__What you are asked to do__: Only the lines from the one containing "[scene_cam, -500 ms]" to the end of the listing below should be returned, exactly as written and without pictures.

__Listed records__:
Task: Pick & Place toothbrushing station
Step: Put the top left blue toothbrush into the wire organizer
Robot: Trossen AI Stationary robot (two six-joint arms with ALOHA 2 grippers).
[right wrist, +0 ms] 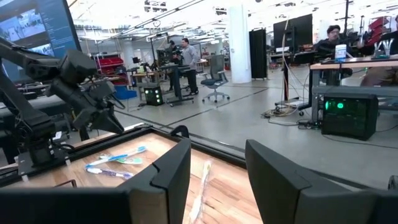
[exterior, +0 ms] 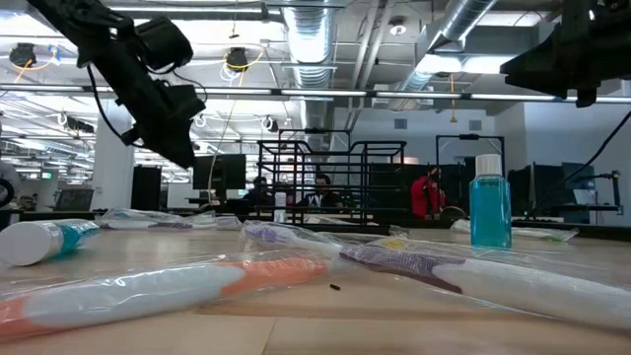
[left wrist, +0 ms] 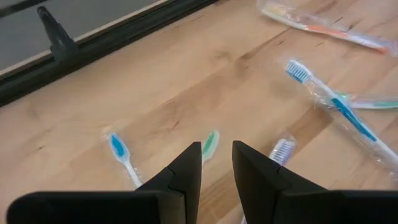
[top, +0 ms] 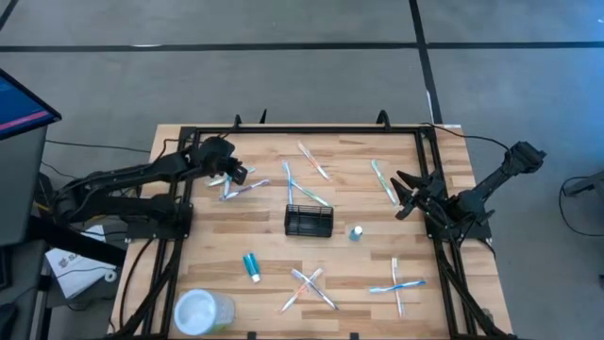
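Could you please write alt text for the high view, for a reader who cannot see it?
Seen from above, a black wire-mesh caddy stands mid-table on a wooden table strewn with wrapped toothbrushes. The left gripper hovers over a toothbrush cluster, and the open right gripper waits by the table's right edge. A clear plastic cup lies on the near-left corner.

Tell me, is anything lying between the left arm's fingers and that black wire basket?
Yes. The left gripper hovers over a small bunch of toothbrushes, and another toothbrush lies on the table between there and the basket.
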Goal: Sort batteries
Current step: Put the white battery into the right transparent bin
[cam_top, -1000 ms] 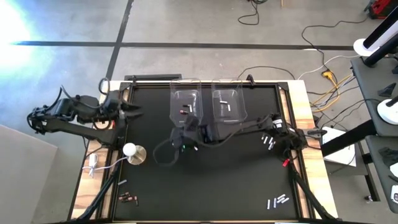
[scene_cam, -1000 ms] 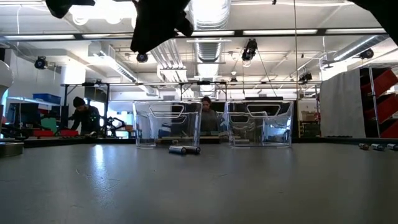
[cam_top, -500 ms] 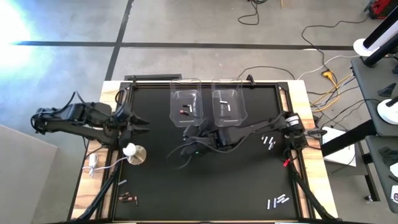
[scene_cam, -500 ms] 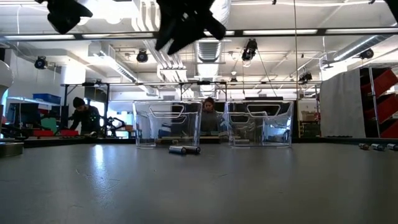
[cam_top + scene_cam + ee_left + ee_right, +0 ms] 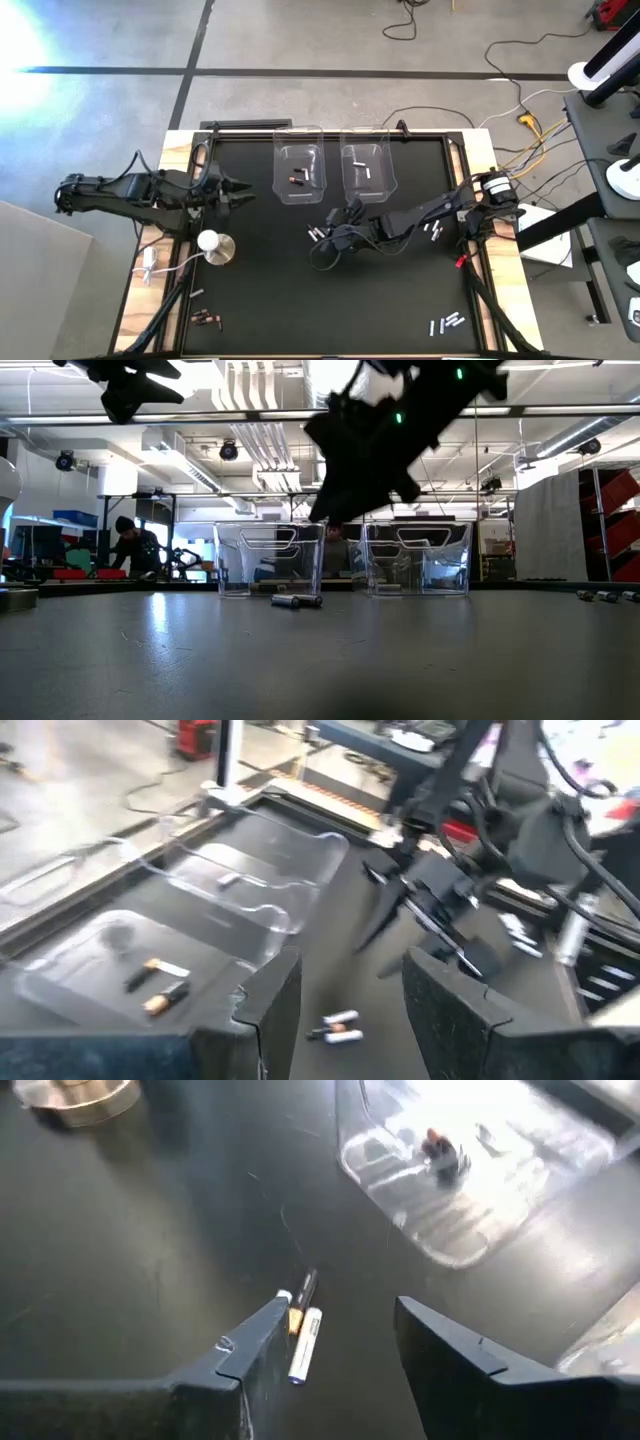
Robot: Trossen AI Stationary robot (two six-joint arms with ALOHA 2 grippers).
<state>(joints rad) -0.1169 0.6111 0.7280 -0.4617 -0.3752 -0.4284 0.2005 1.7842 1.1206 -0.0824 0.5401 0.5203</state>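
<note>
No legible writing or brand anywhere. Black table (image 5: pixel 260 300) w/ two clear bins (image 5: pixel 300 172) at far edge; left bin w/ two batteries, right bin w/ one. Left gripper (image 5: pixel 240 189) near left edge, fingers spread, empty. Right gripper (image 5: pixel 333 222) mid-table, fingers parted, nothing grasped, just beside battery pair (image 5: pixel 303 1327); pair side by side, long axes approx. parallel, prob. angled toward the bins. More batteries (image 5: pixel 446 322) near right edge & front corners.

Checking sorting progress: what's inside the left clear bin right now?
The left clear bin holds two small dark, copper-tinted batteries lying on its floor, also seen in the left wrist view. Nothing else shows inside; glare on the clear walls could hide something small.
</note>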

__Reply__:
[scene_cam, -500 ms] 
[cam_top + scene_cam + ee_left + ee_right, +0 ms] 
Robot: Trossen AI Stationary robot (two six-joint arms with ALOHA 2 grippers).
<state>(joints rad) -0.1169 0.6111 0.7280 -0.4617 -0.3752 -0.4284 0.2005 1.7842 1.1206 -0.0824 0.5401 0.5203</state>
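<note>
No legible writing or brand anywhere. Black table (image 5: pixel 260 300) w/ two clear bins (image 5: pixel 300 172) at far edge; left bin w/ two batteries, right bin w/ one. Left gripper (image 5: pixel 240 189) near left edge, fingers spread, empty. Right gripper (image 5: pixel 333 222) mid-table, fingers parted, nothing grasped, just beside battery pair (image 5: pixel 303 1327); pair side by side, long axes approx. parallel, prob. angled toward the bins. More batteries (image 5: pixel 446 322) near right edge & front corners.

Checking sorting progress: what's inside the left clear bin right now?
The left clear bin holds two small dark, copper-tinted batteries lying on its floor, also seen in the left wrist view. Nothing else shows inside; glare on the clear walls could hide something small.
</note>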

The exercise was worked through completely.